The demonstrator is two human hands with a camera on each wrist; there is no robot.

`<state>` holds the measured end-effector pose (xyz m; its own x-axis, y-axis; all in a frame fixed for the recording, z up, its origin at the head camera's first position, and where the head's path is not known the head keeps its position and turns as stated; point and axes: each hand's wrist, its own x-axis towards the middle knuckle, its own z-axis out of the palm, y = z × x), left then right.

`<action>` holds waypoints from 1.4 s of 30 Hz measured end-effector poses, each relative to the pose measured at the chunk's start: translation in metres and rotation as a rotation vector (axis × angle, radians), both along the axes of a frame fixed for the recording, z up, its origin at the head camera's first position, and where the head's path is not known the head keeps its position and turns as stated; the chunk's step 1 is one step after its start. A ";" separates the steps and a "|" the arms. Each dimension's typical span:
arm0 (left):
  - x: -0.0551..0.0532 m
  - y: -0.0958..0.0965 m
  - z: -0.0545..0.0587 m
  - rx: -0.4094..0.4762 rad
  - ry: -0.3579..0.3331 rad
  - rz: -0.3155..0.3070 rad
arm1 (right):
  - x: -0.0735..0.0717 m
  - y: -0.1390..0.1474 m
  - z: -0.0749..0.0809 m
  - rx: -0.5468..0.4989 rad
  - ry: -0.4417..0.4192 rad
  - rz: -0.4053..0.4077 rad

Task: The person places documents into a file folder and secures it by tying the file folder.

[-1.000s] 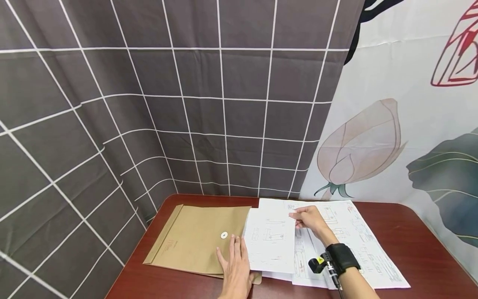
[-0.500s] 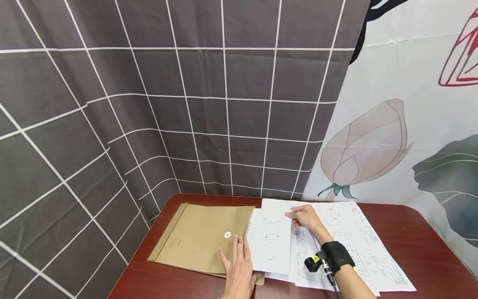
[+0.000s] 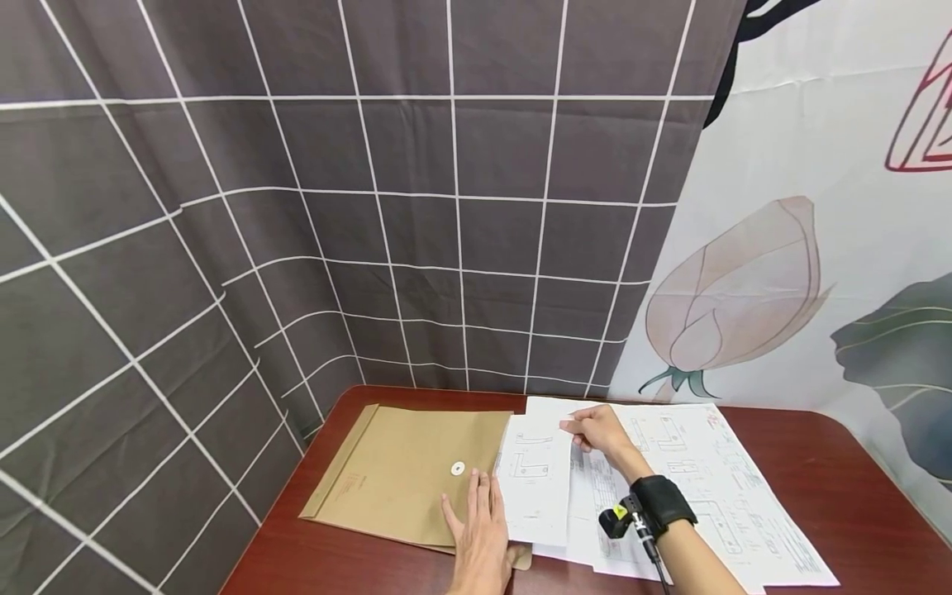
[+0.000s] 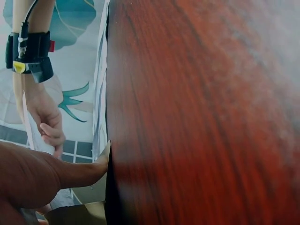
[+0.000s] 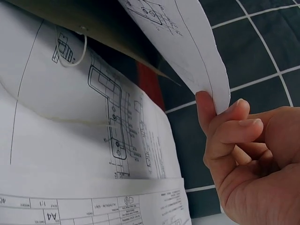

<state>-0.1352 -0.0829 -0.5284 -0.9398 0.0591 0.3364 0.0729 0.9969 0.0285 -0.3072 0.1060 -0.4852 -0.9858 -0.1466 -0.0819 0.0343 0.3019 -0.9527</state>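
A brown paper envelope point(image 3: 405, 471) with a white round button lies flat on the left of the table, its mouth facing right. At that mouth is my left hand point(image 3: 479, 533), fingers on the upper panel. In the left wrist view its thumb point(image 4: 79, 174) reaches to the lower edge by the table. My right hand point(image 3: 598, 430) pinches the upper right corner of a white printed drawing sheet point(image 3: 531, 508), whose left part is hidden under the envelope's panel. Seen from the right wrist, the sheet stands tilted between thumb and fingers, beneath the raised brown panel.
Several larger drawing sheets point(image 3: 714, 471) lie overlapping on the right of the reddish-brown table point(image 3: 803, 446). A thin pale string point(image 5: 86, 49) hangs from the envelope over them. Behind the table hang a grey gridded cloth point(image 3: 416, 231) and a white floral cloth point(image 3: 788, 140).
The right hand has moved left with the drawing sheet, and less of the sheet shows beside the envelope. The left hand stays at the envelope's mouth. The head view has turned slightly left.
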 end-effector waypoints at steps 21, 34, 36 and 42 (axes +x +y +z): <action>-0.001 0.001 0.001 -0.001 -0.007 -0.003 | -0.002 -0.021 0.001 -0.039 -0.018 0.009; -0.001 -0.001 0.001 0.004 -0.041 0.001 | -0.004 -0.029 0.001 -0.037 -0.056 0.059; 0.000 -0.001 0.000 0.012 -0.042 -0.002 | -0.003 -0.029 0.001 -0.034 -0.061 0.068; -0.001 -0.001 0.000 0.025 -0.013 -0.013 | -0.004 -0.028 0.002 -0.019 -0.059 0.085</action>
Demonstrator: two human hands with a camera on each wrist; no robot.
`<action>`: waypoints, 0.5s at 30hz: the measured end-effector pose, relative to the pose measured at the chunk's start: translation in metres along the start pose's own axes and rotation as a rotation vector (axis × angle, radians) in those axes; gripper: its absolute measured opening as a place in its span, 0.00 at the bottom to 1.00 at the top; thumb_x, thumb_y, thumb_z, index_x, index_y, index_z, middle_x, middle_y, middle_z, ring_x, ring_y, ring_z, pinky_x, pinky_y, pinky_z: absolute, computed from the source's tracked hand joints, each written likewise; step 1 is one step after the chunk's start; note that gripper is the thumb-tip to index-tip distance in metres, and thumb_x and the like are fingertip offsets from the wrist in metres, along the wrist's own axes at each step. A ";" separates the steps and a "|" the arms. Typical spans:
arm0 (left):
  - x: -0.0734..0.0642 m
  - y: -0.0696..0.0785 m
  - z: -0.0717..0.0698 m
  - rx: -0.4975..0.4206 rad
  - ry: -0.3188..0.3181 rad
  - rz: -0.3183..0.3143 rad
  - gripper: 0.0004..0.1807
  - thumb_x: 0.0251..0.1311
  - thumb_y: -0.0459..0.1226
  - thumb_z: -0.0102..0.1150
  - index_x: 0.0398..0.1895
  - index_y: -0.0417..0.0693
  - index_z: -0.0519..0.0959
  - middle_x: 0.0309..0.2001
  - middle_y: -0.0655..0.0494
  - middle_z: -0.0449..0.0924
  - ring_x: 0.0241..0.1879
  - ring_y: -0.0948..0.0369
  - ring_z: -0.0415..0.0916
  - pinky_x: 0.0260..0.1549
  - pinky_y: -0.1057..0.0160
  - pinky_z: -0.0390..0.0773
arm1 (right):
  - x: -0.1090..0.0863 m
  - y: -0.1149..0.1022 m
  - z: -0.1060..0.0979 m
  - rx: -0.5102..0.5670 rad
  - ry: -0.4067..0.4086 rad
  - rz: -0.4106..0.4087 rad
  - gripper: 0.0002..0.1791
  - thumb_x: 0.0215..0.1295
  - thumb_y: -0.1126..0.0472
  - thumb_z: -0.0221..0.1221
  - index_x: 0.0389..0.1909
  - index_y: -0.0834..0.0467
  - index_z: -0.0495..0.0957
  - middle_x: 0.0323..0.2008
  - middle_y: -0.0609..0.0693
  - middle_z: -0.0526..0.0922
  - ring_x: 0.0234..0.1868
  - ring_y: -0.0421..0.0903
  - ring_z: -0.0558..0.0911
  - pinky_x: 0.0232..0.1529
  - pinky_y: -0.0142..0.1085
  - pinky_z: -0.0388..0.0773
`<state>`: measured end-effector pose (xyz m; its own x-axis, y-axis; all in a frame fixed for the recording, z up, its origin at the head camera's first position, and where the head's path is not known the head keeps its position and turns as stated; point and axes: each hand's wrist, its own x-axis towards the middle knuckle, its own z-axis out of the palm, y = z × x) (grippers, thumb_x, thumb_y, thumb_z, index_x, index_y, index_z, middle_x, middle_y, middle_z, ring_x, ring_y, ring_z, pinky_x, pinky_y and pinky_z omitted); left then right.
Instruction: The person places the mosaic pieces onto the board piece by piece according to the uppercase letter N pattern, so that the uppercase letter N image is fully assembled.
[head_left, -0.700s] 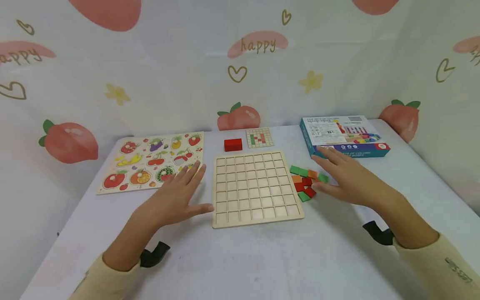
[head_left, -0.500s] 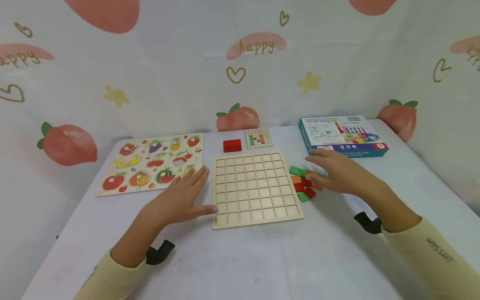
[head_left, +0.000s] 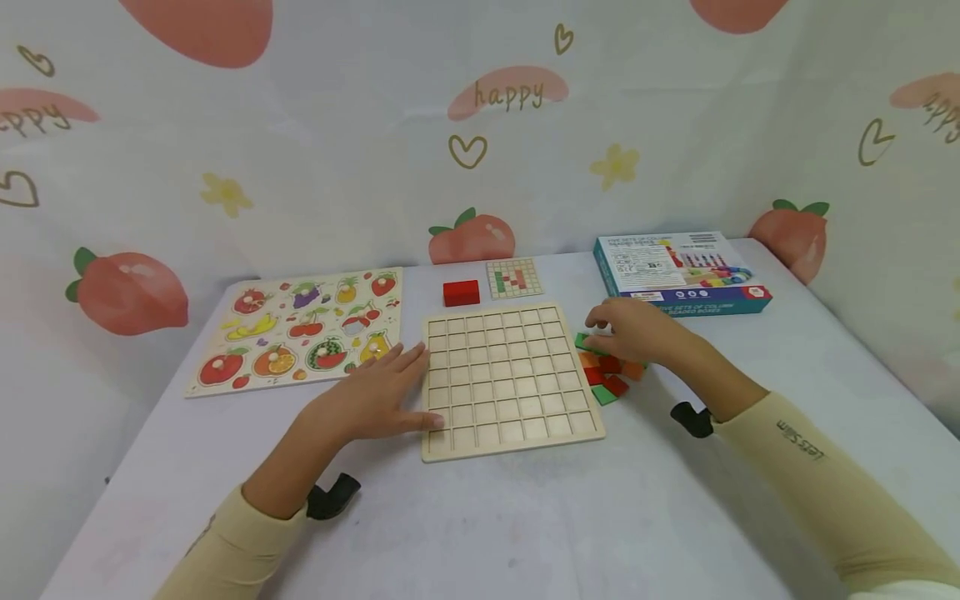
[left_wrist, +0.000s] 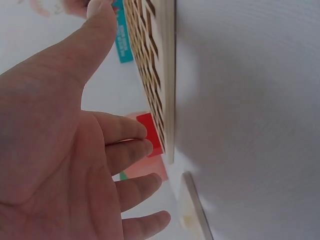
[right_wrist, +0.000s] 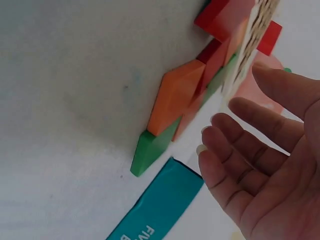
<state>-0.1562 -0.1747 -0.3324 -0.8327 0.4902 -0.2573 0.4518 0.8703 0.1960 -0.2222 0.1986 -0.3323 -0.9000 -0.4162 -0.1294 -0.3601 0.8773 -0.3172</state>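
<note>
A wooden board with a square grid (head_left: 510,379) lies on the white table, its cells bare. My left hand (head_left: 375,400) is at its left edge, fingers spread, the thumb over the rim; whether it touches cannot be told. In the left wrist view the palm faces the board's side. To the right of the board lie several small tiles, among them a red tile (head_left: 616,386), an orange tile (right_wrist: 177,92) and a green tile (right_wrist: 152,150). Over their far end hovers my right hand (head_left: 645,332), fingers loosely bent and apart from the thumb, holding nothing in the right wrist view.
Behind the board stand a red block (head_left: 461,292) and a small patterned grid card (head_left: 514,277). At the left lies a fruit puzzle board (head_left: 277,329). A teal and white box (head_left: 682,275) sits at the back right, beyond the right hand. Printed cloth hangs behind.
My right hand has moved left and lower over the tiles, its fingers bending more. My left hand has shifted slightly right, to the board's edge. The tiles appear to lie as before.
</note>
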 end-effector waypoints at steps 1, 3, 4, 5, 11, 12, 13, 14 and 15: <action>0.001 -0.001 0.001 0.002 -0.008 0.001 0.58 0.57 0.69 0.59 0.79 0.41 0.53 0.78 0.45 0.50 0.76 0.39 0.44 0.69 0.37 0.51 | 0.002 0.000 0.001 0.006 -0.011 0.005 0.18 0.65 0.55 0.67 0.50 0.62 0.84 0.44 0.55 0.84 0.46 0.53 0.80 0.50 0.49 0.80; 0.002 -0.001 0.002 0.005 -0.022 0.007 0.58 0.57 0.69 0.58 0.79 0.40 0.53 0.78 0.45 0.50 0.76 0.39 0.45 0.69 0.37 0.52 | 0.006 -0.001 0.002 0.011 -0.033 0.020 0.17 0.64 0.54 0.68 0.48 0.61 0.85 0.43 0.55 0.83 0.44 0.52 0.80 0.49 0.47 0.80; 0.003 -0.002 0.003 0.008 -0.028 0.009 0.59 0.56 0.70 0.58 0.79 0.40 0.54 0.78 0.46 0.51 0.76 0.39 0.45 0.69 0.37 0.53 | 0.008 -0.001 0.003 0.013 -0.043 0.030 0.16 0.64 0.54 0.68 0.47 0.61 0.85 0.42 0.54 0.83 0.44 0.51 0.79 0.48 0.46 0.80; 0.003 -0.002 0.004 0.009 -0.037 0.007 0.59 0.56 0.70 0.58 0.79 0.41 0.54 0.79 0.46 0.51 0.76 0.39 0.45 0.69 0.37 0.53 | 0.010 -0.001 0.004 0.015 -0.050 0.037 0.16 0.64 0.54 0.69 0.46 0.60 0.85 0.41 0.54 0.82 0.43 0.51 0.79 0.47 0.45 0.81; 0.004 -0.001 0.006 -0.029 -0.081 -0.015 0.63 0.50 0.72 0.61 0.80 0.43 0.52 0.79 0.48 0.47 0.76 0.39 0.43 0.69 0.35 0.51 | 0.016 0.001 0.009 0.031 -0.056 0.059 0.13 0.63 0.56 0.69 0.43 0.61 0.85 0.39 0.54 0.82 0.40 0.51 0.78 0.48 0.45 0.80; 0.004 -0.002 0.006 -0.038 -0.084 -0.016 0.64 0.50 0.72 0.62 0.80 0.43 0.52 0.80 0.48 0.47 0.76 0.39 0.42 0.69 0.35 0.50 | 0.016 0.001 0.009 0.042 -0.054 0.066 0.13 0.63 0.57 0.69 0.43 0.61 0.84 0.40 0.54 0.82 0.41 0.51 0.78 0.48 0.45 0.80; 0.004 -0.002 0.006 -0.040 -0.084 -0.015 0.64 0.49 0.71 0.63 0.80 0.43 0.52 0.80 0.48 0.47 0.76 0.39 0.42 0.69 0.35 0.50 | 0.016 0.001 0.009 0.058 -0.051 0.069 0.13 0.63 0.57 0.69 0.42 0.62 0.84 0.40 0.54 0.82 0.41 0.51 0.78 0.49 0.46 0.80; 0.004 -0.002 0.006 -0.042 -0.081 -0.009 0.64 0.48 0.71 0.64 0.80 0.43 0.52 0.80 0.48 0.47 0.76 0.39 0.43 0.69 0.35 0.50 | 0.017 0.001 0.008 0.074 -0.048 0.075 0.12 0.62 0.58 0.70 0.42 0.61 0.83 0.40 0.54 0.82 0.41 0.52 0.78 0.49 0.46 0.80; 0.004 -0.003 0.007 -0.041 -0.079 -0.006 0.65 0.47 0.71 0.65 0.80 0.43 0.52 0.80 0.47 0.47 0.76 0.39 0.42 0.69 0.35 0.50 | 0.017 0.001 0.008 0.091 -0.043 0.080 0.12 0.62 0.59 0.70 0.42 0.61 0.82 0.39 0.54 0.82 0.41 0.52 0.78 0.49 0.46 0.80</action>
<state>-0.1585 -0.1753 -0.3402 -0.8068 0.4887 -0.3320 0.4322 0.8713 0.2324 -0.2356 0.1906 -0.3427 -0.9129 -0.3574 -0.1973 -0.2620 0.8835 -0.3884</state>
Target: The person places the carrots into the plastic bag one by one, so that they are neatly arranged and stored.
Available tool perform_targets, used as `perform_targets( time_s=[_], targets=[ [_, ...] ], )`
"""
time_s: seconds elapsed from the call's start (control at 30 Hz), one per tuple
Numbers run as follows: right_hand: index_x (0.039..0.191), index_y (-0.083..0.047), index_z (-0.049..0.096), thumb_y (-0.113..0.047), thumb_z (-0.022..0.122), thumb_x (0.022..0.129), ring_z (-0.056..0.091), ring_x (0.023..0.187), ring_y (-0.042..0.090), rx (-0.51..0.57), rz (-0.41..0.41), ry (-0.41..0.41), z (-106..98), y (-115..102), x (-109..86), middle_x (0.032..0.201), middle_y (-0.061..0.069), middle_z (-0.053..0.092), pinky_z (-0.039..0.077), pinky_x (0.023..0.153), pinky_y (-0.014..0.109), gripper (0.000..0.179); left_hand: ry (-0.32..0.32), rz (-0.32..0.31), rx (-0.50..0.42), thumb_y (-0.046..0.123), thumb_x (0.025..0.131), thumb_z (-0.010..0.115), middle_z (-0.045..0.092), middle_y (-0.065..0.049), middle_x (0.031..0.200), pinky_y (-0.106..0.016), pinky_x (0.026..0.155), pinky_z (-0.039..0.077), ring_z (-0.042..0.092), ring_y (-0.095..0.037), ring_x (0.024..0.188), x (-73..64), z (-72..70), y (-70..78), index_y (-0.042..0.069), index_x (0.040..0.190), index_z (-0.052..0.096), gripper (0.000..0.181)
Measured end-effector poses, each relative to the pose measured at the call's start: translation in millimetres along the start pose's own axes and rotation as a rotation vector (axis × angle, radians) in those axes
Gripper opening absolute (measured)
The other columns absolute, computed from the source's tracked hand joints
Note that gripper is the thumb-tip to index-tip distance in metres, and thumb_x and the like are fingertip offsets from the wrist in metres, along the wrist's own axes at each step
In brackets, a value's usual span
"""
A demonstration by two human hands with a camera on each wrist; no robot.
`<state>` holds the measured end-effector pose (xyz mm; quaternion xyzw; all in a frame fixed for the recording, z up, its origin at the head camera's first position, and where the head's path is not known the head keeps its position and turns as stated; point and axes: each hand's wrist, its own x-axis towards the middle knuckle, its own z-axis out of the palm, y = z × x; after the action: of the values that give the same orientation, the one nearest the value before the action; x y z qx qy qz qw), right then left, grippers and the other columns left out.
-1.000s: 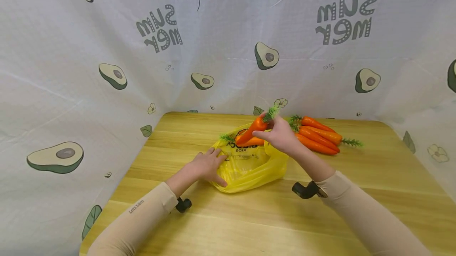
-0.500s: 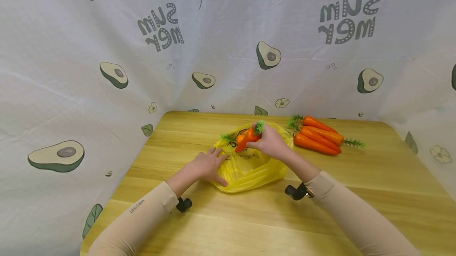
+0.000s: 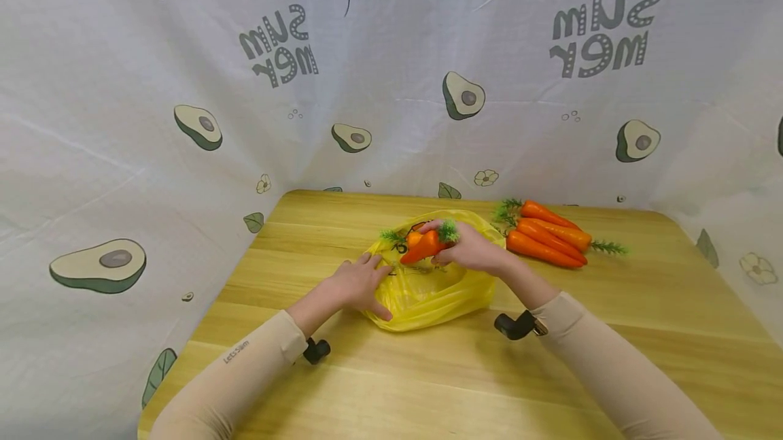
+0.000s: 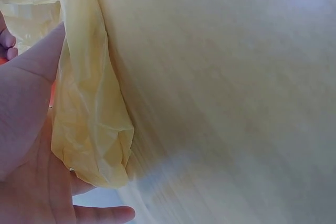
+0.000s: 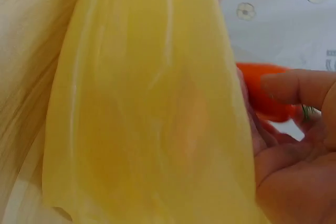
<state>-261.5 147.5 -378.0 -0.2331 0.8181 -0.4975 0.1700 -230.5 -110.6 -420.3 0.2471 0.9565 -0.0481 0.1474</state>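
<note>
1. Carrot (image 3: 424, 247): located over the mouth of the yellow plastic bag (image 3: 422, 307), leafy top toward the right hand (image 3: 472, 248), tip toward the left.
2. The right hand grasps it near the leafy end, apparently so that the tip leads and the palm stays behind. Part of its grip is hidden by bag film in the right wrist view.
3. Left hand (image 3: 357, 285): fingers spread, unclenched, resting on the bag's left edge, probably to steady it and keep its mouth wide.
4. A second carrot (image 3: 413, 239) lies just behind the held one at the bag mouth, its greenery (image 3: 391, 236) at the left rim; it takes up room and could obstruct.
5. Four loose carrots (image 3: 544, 249) are grouped on the wooden table (image 3: 391, 392), right of the bag.
6. Behind stands an avocado-print cloth (image 3: 391, 39).
</note>
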Motion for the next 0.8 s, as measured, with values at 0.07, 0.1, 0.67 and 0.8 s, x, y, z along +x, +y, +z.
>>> perform_targets(
  time_s=[0.07, 0.1, 0.67, 0.8],
  targets=[
    [0.144, 0.001, 0.049, 0.014, 0.056, 0.087, 0.067, 0.099, 0.043, 0.097, 0.020, -0.068, -5, 0, -2.3, 0.136, 0.028, 0.056, 0.054, 0.089, 0.060, 0.059, 0.002, -0.002, 0.001, 0.079, 0.073, 0.070, 0.027, -0.009, 0.165, -0.062, 0.108, 0.039, 0.025, -0.034, 0.152, 0.0, -0.2, 0.1, 0.021, 0.158, 0.035, 0.109],
    [0.145, 0.002, 0.048, 0.015, 0.052, 0.087, 0.066, 0.104, 0.046, 0.136, 0.029, -0.098, -7, 1, -2.7, 0.138, 0.029, 0.054, 0.052, 0.093, 0.062, 0.060, 0.003, -0.003, 0.000, 0.078, 0.073, 0.070, 0.027, -0.009, 0.165, -0.063, 0.108, 0.039, 0.025, -0.034, 0.152, -0.1, -0.3, 0.1, 0.021, 0.158, 0.035, 0.109],
    [0.134, -0.012, 0.065, -0.038, 0.048, 0.107, 0.045, 0.133, 0.032, 0.101, 0.170, -0.215, -20, 9, -1.8, 0.149, 0.009, 0.050, 0.046, 0.100, 0.053, 0.041, 0.014, 0.006, -0.016, 0.076, 0.074, 0.071, 0.029, -0.010, 0.164, -0.063, 0.107, 0.040, 0.026, -0.035, 0.151, -0.6, 1.0, 0.7, 0.021, 0.157, 0.037, 0.106],
    [0.133, -0.010, 0.064, -0.026, 0.058, 0.102, 0.053, 0.080, 0.018, -0.067, 0.158, -0.225, -16, 7, 1.2, 0.123, 0.010, 0.066, 0.046, 0.071, 0.032, 0.035, 0.013, 0.004, -0.012, 0.076, 0.074, 0.072, 0.029, -0.010, 0.164, -0.063, 0.108, 0.039, 0.027, -0.035, 0.151, 0.0, 0.7, 1.7, 0.021, 0.157, 0.037, 0.106]
  ],
)
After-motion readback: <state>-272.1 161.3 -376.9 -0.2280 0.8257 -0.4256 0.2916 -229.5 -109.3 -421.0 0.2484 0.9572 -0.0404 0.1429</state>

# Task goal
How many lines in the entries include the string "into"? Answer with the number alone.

# Exercise result
2